Infectious disease outbreaks can be fast moving (such as COVID-19 in humans or foot-and-mouth disease in cattle, sheep and pigs) or slow moving (such as bovine spongiform encephalopathy (BSE), known informally as mad cow disease, in cattle). Furthermore, they can be localized or can spread internationally. The ones that spread the most become pandemics. When infection spreads quickly, then public health officials have to act quickly too in order to be effective. The challenges are greater when the pathogen, whether it is a bacterium, a virus or a prion, is previously unknown because there are so many things that need to be learned quickly.
The challenges are greater when the pathogen is previously unknown.
COVID-19 is the disease caused by infection with the SARS-CoV-2 virus. This novel coronavirus was found to be similar in structure to the virus that caused Sudden Acute Respiratory Syndrome (SARS, with the virus - known as SARS-CoV - identified in 2003), thus the new one was named SARS-CoV-2. Middle Eastern Respiratory Syndrome (MERS) is also caused by a coronavirus, in that case identified in 2012.
The transmission dynamics of these infections are very different. Human-to-human transmission of the MERS-CoV has been limited so far, with most transmission taking place within healthcare settings. The SARS epidemic was controlled by the isolation of symptomatic cases and the tracing of their contacts, with all infections with SARS-CoV causing serious clinical disease. Many infections with SARS-CoV-2 are asymptomatic but it appears that asymptomatically infected individuals can transmit the virus. Similarly, there is presymptomatic transmission – transmission before the onset of recognised symptoms. These risks of transmission from apparently healthy individuals make controlling infection spread much more difficult.
It appears that asymptomatic individuals can transmit the virus.
There are several important parameters that describe how infections progress within individuals and how infections spread.

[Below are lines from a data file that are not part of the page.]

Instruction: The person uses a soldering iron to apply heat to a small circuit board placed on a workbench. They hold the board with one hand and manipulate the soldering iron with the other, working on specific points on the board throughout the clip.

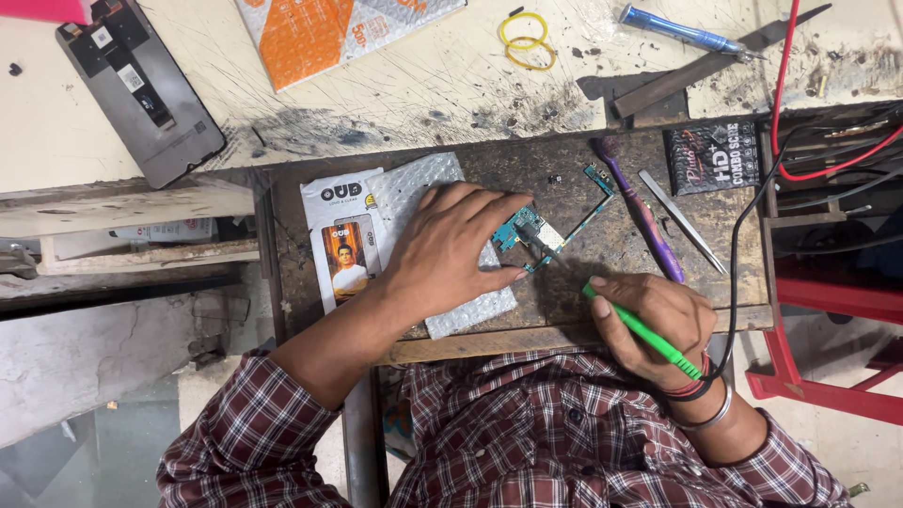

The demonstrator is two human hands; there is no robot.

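Right hand (658, 325) grips a green tool (642, 331) at lower right; left hand (456, 246), fingers spread, pins circuit board (523, 229) mid-frame on table (611, 245).

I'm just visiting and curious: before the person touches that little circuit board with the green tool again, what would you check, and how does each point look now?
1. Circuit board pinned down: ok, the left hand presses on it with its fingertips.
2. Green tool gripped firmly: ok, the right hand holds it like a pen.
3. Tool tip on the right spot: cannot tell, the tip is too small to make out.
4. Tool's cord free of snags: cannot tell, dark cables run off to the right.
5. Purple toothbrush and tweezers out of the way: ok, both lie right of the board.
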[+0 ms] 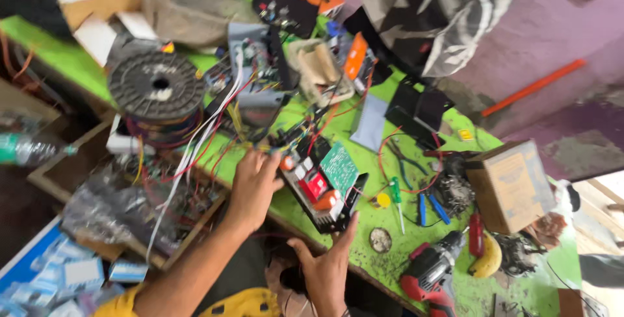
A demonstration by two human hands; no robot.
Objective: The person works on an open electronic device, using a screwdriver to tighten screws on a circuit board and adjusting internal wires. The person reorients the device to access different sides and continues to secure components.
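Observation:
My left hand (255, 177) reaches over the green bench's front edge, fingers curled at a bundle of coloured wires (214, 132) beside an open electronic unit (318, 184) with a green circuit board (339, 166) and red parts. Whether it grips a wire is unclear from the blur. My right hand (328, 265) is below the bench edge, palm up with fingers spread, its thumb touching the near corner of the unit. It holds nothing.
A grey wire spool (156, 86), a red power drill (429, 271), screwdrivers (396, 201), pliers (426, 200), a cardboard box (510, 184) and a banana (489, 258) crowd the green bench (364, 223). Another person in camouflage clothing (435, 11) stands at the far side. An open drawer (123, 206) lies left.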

The incubation period is the time from when a person becomes infected to when they start to show symptoms of disease. This interval varies between individuals, and taken together these intervals make up what is called the incubation period distribution. If asymptomatic contacts are asked to isolate, it is important to know how long it may take for symptoms to arise, because this determines how long that isolation should last. We estimate the incubation period distribution from data on unusually well-documented individuals where their likely infection date as well as the date their symptoms started are both known.
The case fatality ratio is the proportion of cases (those who are made ill by the infection) who die as a result of the infection. For SARS, all infections caused clinical disease so the case fatality ratio was equivalent to the infection fatality ratio (the proportion of infected individuals who die as a result of the infection). For COVID-19 and SARS-CoV-2, the case fatality ratio and the infection fatality ratio are different due to the substantial proportion of infected people who never have recognizable symptoms. Thus, to estimate the infection fatality ratio, we had to estimate what proportion of those infected were symptomatic.

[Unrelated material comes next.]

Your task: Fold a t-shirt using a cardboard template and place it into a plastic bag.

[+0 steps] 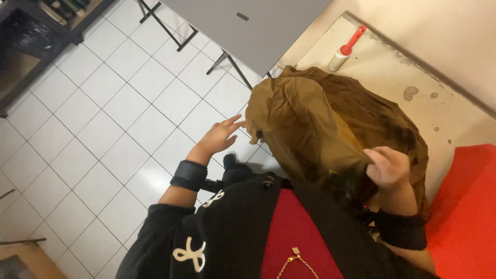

Another important parameter is R0, the basic reproduction number, that is the average number of new infections a single infection causes in a fully susceptible population. If this number is greater than 1, then the infection is unlikely to stop there. If R0 were 3, then one person would infect 3 (on average), who would infect 9 (again, on average) and so on until there were not so many susceptible individuals left in the population or until the people changed their behaviour to reduce the risks of infection (not shaking hands, standing further apart, etc).
R0 is the basic reproduction number - the average number of people that one person infects.
Very few politicians are infectious disease specialists or scientists of any sort. As a result the UK government has a Chief Scientific Advisor and a Chief Medical Officer to advise on scientific evidence. Furthermore, there is a Scientific Advisory Group for Emergencies (SAGE) which provides scientific advice to support policymakers during emergencies. Scientific findings about COVID-19, including its incubation period distribution, its infection fatality rate and its basic reproduction number appear in SAGE documents, informing their advice to government. In an emergency the time between data being collected, those data being analysed and the results being conveyed to policymakers can be very short indeed.